**SUPPLIED ENTRIES:**
= = =
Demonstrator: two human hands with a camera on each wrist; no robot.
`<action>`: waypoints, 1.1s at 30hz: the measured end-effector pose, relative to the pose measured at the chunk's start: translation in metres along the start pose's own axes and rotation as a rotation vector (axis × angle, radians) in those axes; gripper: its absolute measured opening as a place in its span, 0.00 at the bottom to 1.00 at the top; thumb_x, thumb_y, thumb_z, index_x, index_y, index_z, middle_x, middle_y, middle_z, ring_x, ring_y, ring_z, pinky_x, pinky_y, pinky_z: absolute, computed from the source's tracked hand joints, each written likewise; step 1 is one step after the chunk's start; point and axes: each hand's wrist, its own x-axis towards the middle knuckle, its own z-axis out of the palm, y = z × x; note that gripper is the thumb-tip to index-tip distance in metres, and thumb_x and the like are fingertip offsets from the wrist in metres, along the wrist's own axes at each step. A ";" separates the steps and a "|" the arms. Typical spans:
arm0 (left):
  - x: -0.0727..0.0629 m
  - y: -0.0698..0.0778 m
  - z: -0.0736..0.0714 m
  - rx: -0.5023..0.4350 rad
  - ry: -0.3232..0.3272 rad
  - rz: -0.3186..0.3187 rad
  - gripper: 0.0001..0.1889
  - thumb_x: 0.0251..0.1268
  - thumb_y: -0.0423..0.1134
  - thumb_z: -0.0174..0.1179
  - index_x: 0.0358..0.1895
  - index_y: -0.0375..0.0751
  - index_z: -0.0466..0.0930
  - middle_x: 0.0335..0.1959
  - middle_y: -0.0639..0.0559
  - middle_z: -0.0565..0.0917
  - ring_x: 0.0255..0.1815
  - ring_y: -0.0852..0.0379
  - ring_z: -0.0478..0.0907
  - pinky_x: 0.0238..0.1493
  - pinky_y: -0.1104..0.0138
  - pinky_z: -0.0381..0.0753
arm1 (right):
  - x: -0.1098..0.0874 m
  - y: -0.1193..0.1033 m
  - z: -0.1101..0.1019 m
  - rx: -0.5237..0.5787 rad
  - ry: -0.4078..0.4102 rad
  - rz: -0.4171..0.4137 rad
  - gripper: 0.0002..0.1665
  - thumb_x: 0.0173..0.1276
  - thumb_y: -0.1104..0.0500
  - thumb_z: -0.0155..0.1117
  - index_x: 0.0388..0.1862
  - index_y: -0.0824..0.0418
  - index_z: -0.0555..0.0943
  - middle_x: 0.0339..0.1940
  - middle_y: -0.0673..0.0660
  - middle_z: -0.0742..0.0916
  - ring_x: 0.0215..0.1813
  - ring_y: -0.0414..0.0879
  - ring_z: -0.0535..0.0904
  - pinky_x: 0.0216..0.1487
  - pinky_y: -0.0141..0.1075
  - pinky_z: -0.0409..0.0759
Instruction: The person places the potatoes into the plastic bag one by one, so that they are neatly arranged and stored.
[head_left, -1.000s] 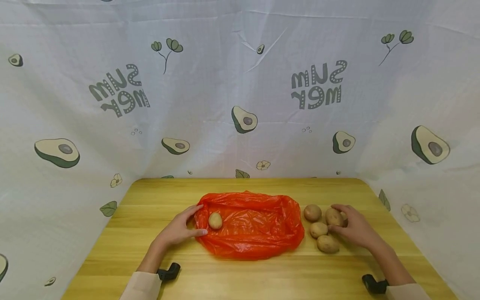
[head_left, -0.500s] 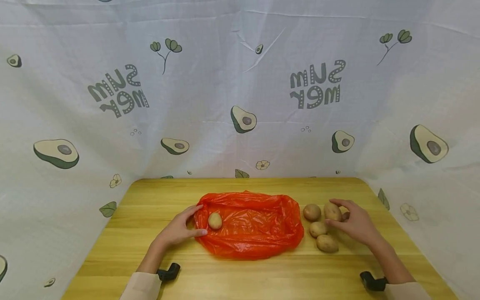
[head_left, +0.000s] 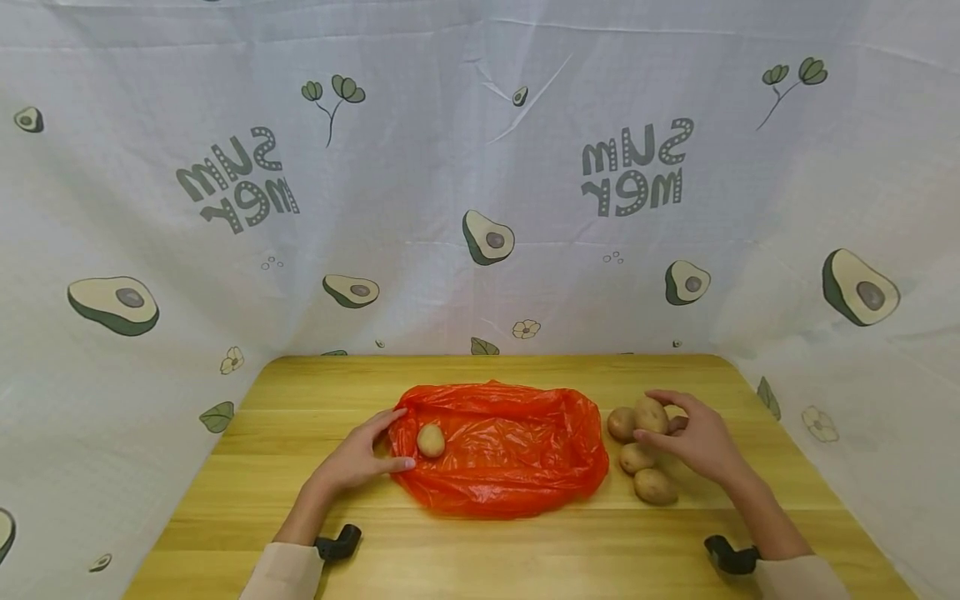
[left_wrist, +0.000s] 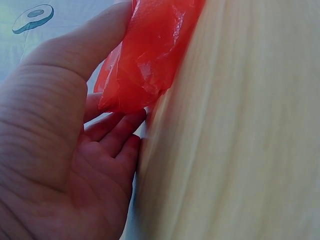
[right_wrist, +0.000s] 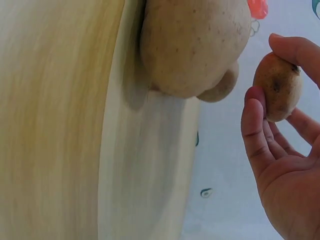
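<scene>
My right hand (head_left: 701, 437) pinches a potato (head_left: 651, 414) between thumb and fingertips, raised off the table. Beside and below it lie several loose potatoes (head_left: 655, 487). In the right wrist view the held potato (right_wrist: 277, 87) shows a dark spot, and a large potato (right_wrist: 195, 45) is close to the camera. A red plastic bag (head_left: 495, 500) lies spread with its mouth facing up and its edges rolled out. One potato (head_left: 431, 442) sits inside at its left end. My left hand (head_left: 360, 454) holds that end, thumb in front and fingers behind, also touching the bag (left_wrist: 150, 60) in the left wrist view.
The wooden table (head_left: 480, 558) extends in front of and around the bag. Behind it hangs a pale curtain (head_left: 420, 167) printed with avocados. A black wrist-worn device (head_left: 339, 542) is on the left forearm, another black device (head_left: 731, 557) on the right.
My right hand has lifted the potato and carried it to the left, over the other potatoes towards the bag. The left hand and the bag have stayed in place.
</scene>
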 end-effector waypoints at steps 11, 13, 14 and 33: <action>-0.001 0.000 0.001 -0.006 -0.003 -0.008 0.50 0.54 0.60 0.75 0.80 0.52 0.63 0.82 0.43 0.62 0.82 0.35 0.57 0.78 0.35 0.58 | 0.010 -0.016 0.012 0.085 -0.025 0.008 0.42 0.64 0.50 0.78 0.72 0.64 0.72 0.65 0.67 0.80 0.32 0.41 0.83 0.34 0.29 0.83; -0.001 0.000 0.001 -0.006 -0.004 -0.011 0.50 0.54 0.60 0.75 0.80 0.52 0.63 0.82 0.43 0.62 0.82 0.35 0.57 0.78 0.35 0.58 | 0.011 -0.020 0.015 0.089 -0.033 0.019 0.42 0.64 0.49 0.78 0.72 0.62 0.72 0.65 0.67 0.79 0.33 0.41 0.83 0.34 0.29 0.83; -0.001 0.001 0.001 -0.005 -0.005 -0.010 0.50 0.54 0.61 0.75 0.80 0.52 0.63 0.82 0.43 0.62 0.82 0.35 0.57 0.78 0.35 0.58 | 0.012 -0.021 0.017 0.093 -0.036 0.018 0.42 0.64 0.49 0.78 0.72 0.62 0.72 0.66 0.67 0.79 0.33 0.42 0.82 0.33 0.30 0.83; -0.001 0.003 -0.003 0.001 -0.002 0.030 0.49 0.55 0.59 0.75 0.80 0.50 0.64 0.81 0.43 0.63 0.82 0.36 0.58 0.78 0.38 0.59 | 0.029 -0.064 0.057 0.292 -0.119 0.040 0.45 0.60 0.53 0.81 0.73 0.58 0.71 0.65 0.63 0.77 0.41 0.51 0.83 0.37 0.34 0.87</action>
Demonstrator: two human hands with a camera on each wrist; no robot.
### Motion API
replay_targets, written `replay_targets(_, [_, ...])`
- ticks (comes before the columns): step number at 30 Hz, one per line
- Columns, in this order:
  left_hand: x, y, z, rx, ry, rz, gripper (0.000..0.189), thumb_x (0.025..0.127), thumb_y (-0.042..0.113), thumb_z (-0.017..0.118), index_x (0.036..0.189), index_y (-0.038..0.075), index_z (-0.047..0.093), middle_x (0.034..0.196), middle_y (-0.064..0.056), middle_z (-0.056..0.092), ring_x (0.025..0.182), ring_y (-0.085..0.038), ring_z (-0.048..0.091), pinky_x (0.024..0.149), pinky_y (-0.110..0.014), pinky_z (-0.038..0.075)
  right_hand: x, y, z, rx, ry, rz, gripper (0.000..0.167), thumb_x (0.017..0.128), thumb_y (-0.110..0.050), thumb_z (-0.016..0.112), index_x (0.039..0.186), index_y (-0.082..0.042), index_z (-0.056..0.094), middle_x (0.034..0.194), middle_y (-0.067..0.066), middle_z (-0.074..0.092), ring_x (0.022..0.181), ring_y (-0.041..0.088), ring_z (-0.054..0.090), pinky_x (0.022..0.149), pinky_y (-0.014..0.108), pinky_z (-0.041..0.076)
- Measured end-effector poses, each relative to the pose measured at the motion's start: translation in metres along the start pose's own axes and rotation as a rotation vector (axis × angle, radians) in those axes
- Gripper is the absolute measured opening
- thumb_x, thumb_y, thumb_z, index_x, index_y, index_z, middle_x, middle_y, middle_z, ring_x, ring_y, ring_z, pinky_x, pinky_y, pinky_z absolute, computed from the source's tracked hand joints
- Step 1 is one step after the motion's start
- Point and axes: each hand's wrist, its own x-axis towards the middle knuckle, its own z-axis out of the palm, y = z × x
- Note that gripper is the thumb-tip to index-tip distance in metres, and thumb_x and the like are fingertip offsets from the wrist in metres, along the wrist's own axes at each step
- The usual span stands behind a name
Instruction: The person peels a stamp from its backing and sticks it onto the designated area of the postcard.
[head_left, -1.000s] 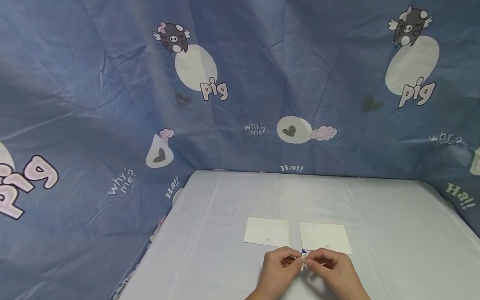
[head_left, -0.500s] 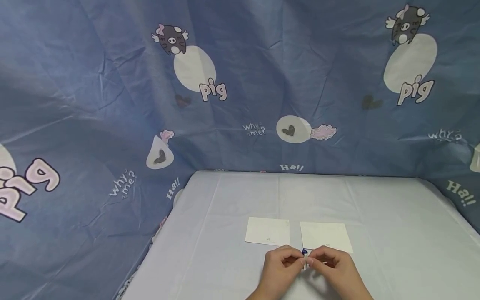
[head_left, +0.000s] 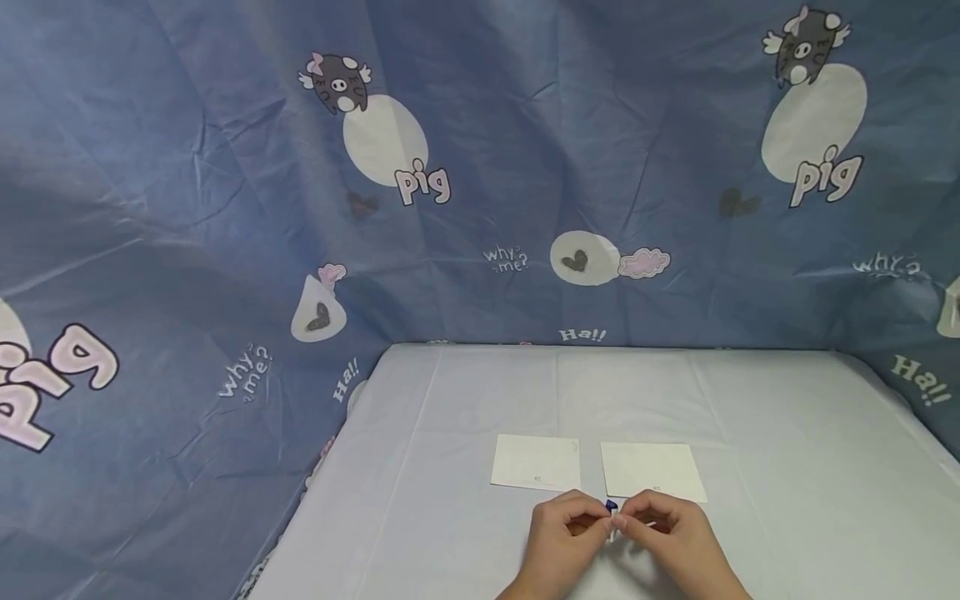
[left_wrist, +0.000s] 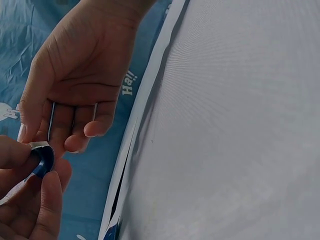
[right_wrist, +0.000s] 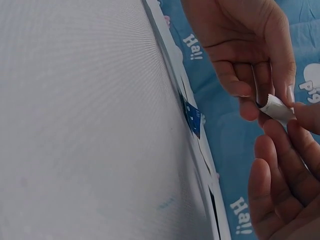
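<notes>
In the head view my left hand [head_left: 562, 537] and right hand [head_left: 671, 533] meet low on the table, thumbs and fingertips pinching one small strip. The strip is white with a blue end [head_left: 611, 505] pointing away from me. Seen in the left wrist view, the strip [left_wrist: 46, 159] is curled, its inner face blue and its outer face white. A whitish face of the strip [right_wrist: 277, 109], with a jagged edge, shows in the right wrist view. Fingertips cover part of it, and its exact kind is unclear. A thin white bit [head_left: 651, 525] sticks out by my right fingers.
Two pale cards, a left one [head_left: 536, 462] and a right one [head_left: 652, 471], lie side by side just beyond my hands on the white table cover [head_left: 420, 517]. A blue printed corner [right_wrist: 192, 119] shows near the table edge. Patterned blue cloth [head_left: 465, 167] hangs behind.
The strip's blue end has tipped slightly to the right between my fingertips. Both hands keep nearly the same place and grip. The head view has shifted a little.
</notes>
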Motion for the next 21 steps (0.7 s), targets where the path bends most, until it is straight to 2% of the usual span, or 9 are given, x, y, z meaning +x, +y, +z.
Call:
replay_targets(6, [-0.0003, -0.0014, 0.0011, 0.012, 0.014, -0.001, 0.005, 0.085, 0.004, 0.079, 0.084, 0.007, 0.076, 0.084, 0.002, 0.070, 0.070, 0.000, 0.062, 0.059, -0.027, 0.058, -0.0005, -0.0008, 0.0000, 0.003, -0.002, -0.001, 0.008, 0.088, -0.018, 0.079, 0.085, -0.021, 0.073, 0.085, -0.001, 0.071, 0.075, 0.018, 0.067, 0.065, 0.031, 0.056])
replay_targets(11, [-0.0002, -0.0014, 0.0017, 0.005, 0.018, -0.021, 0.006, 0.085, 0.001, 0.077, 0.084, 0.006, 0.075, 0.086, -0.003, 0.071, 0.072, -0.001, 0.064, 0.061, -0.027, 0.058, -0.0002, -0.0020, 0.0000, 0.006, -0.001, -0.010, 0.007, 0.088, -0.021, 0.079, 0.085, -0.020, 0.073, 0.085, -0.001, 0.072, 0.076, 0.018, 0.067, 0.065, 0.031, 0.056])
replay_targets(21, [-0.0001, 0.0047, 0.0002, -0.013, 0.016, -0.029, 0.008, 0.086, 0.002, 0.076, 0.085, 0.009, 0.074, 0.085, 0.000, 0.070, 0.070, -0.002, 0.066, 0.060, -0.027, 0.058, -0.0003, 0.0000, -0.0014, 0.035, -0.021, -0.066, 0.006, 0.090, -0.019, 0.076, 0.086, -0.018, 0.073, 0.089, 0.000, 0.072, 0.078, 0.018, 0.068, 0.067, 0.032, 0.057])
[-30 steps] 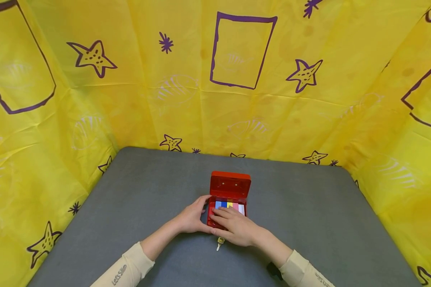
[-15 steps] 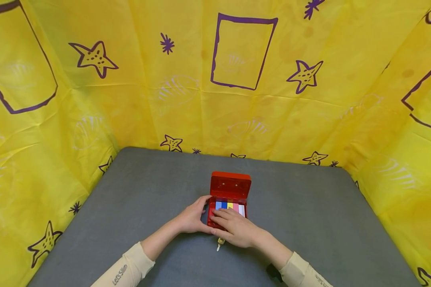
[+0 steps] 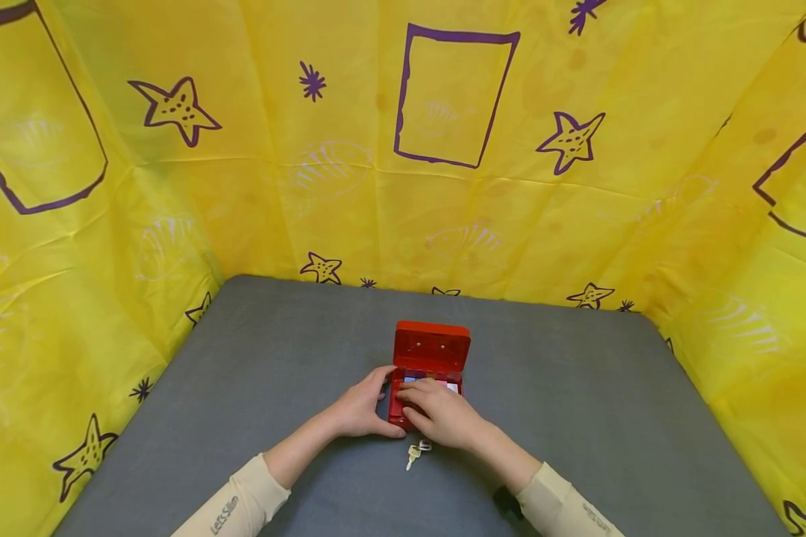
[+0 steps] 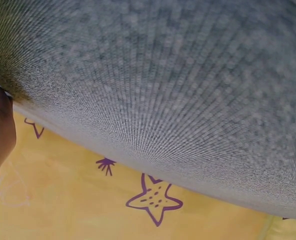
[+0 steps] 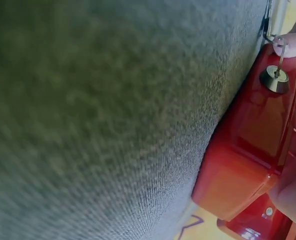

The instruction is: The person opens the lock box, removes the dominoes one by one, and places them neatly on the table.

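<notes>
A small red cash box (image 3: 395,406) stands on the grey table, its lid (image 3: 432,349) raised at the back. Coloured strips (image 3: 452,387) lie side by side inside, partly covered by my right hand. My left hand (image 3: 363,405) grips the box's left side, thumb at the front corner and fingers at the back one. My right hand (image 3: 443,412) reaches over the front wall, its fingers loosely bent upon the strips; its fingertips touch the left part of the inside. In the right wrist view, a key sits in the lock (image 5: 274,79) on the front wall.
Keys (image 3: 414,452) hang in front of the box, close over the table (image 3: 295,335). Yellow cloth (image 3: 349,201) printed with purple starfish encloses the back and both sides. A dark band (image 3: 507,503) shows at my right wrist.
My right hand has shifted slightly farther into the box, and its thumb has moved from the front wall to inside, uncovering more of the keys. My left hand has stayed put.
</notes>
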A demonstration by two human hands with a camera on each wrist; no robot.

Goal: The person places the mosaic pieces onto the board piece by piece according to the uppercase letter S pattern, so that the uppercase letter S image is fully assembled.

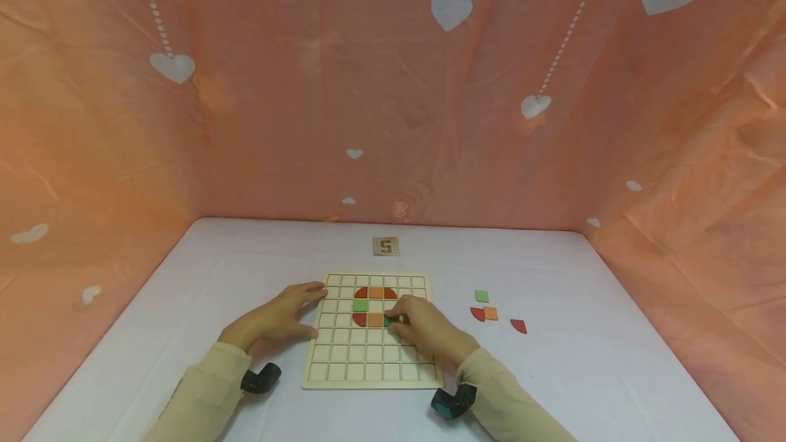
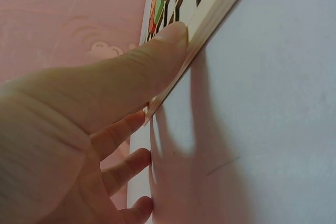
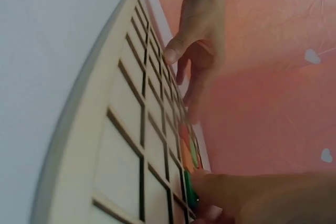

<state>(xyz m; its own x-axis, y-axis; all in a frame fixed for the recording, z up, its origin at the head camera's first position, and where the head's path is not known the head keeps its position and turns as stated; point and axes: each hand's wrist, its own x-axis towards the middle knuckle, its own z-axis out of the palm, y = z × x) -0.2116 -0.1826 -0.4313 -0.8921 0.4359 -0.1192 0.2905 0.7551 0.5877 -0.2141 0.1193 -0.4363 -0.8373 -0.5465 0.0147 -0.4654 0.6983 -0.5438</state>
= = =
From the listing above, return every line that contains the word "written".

**RESULT OF THIS EXERCISE:**
`<action>`: waypoints, 1.1s at 30hz: the measured end-effector pose, relative to the pose measured at the chunk's start: translation in metres along the start pose's own axes and rotation as a rotation vector (axis × angle, radians) in those axes; gripper: its absolute measured opening as a place in its span, 0.00 at the bottom to 1.00 at the top; thumb_x, thumb_y, thumb_z, index_x, index_y, index_z, middle_x, middle_y, middle_z, ring_x, ring_y, ring_z, pinky_x, pinky_y, pinky_z: absolute, computed from the source's tracked hand joints, each written likewise; step 1 is one step after the chunk's start; point and axes: each hand's wrist, its own x-axis towards the middle knuckle, its own z-axis out of the palm, y = z × x; note that gripper is the thumb-tip to index-tip distance in metres, and thumb_x and the like are fingertip offsets from the wrist in metres, along the wrist's own axes at each step. A ";" separates the steps and a "|" the arms. Typical spans:
replay_targets, written `replay_targets(_, [_, ...])`

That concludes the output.